In Finland, the international ICAO (Internetional Civill Aviation Organization) standard is used for raporting runway weather conditions.The rapport includes e.g. runway weather conditions and snow/slush layer thickness. There has been no automatic system for measuring layer thickness and numbers are only based on sensory estimations and spot checks with measuring ruler. The layer thickness estimation is difficult, because the general picture from even 18 hectares (0,11 square miles) area must be produced quickly.
In Finland, both Vaisala Oyj (DSP310) and Teconer Ltd (RCM411) have developed an optical road weather sensor, which reports e.g. the road weather condition type and layer thickness (figure 1). In this study, the ability of DSP310 and RCM411 to measure layer thickness, road weather class and friction in runways has been tested.
The layer thicknesses founf from the runway are typically very low. Slush and wet snow layers can be few millimetres at maximum, dry snow 2-3 centimeters at maximum. Very thick layers can be demanding for optical sensors, because of the technical limitations. According to the tests, the road weather sensors estimated over 10 mm layers either too low or unrecognizable.

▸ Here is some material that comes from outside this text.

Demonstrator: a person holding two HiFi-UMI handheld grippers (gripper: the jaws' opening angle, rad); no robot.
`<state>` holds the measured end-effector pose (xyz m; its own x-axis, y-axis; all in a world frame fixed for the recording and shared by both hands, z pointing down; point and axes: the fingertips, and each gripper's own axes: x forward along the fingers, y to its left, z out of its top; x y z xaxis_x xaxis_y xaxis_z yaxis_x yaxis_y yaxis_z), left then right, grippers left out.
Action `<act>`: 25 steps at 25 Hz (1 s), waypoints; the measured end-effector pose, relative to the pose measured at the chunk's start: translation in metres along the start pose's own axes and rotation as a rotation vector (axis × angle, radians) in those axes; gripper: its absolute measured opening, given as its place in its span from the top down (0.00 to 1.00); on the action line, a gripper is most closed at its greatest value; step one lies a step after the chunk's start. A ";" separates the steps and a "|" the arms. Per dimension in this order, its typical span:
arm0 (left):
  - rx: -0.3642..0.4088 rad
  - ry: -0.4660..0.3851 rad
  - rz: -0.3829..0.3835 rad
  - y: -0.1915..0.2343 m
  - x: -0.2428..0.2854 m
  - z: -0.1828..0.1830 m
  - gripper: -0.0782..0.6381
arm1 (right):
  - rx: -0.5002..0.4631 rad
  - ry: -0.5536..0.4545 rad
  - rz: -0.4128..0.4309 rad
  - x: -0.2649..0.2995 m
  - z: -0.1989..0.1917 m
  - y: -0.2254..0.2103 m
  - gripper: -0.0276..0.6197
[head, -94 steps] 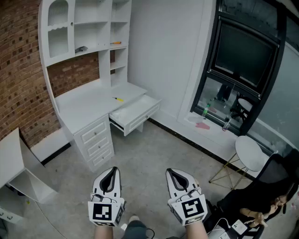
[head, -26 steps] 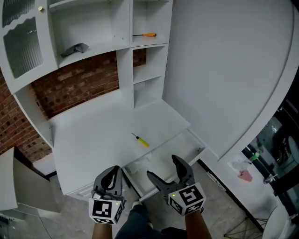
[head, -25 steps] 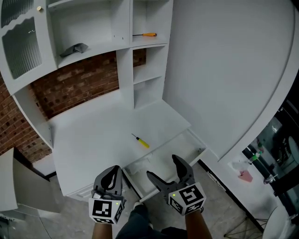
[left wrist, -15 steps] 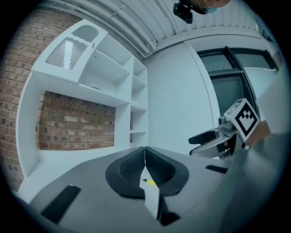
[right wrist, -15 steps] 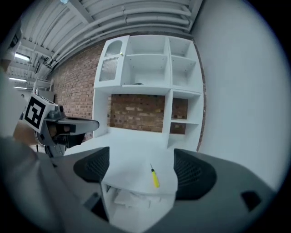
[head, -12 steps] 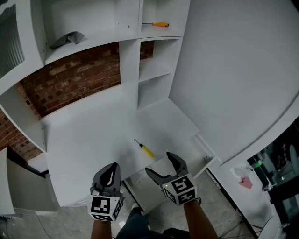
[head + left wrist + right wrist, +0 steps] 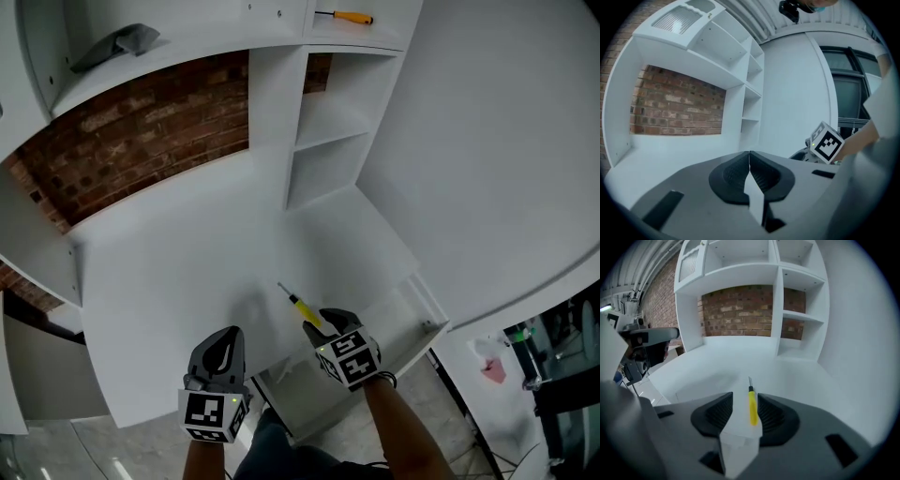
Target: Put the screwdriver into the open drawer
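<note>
Near the front edge of the surface (image 7: 187, 272), the screwdriver (image 7: 300, 305) lies flat with its shaft pointing away from me, not yet in the drawer (image 7: 419, 292), which stands open just to its right and lower down. My right tool (image 7: 326, 326) is down over it. In the right gripper view the yellow handle (image 7: 752, 408) sits between the jaws of that tool (image 7: 746, 397), and the jaws are closing. I see a gap on each side, so the pads do not press on it yet. My left tool (image 7: 223, 342) hovers off to the left with its jaws together on nothing, as the left gripper view (image 7: 749, 161) shows.

My worry is the handle: it looks slim and round, and it lies nearer one pad than the other. I judge that the first pad to touch could roll or push it sideways, so the grip lands askew or misses. The pads also seem set to catch only the handle's near end, so the shaft may droop once lifted and clip the drawer rim. Coming down lower could scrape the tips on the surface.
</note>
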<state>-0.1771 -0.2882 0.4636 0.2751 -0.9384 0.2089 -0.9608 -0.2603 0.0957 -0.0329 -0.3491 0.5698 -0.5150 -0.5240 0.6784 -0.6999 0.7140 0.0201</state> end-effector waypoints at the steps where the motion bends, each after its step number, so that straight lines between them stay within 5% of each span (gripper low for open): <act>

The optical road weather sensors express the layer thickness as “water equivalent”, in other words as a number, which describes the water layer height after the snow, slush or ice layer has been melted. In this study, the water equivalents of sensors has been compared to the equivalents measured by weighting the snow, slush or ice.
When the highest layer thicknesses are outside the examination, we could estimate, that the road weather sensors expressed the layer thickness as indicative. If these sensors are used as a support for layer thickness estimations, the user should have broad experience of sensor behaviour in various conditions. According these tests, it cannot be recommended, that sensor information would be the only source of information, when estimating layer thickness.
On the other hand, sensors seem to be quite reliable when assessing runway weather classification. If the runway weather type is irregular, these sensors could give fairly reliable picture of runway weather distributions.We have already observed in our earlier studies, that sensor’s ability to classify the condition into bare or winter type condition is very accurate.
In this study, the friction measuring ability of these sensors has been compared to the BV-11 friction meter, a meter widely used in airports. The correlation between sensor friction and BV-11 friction wasn’t as good as the correlation between sensor friction and braking friction meters on roads in earlier studies.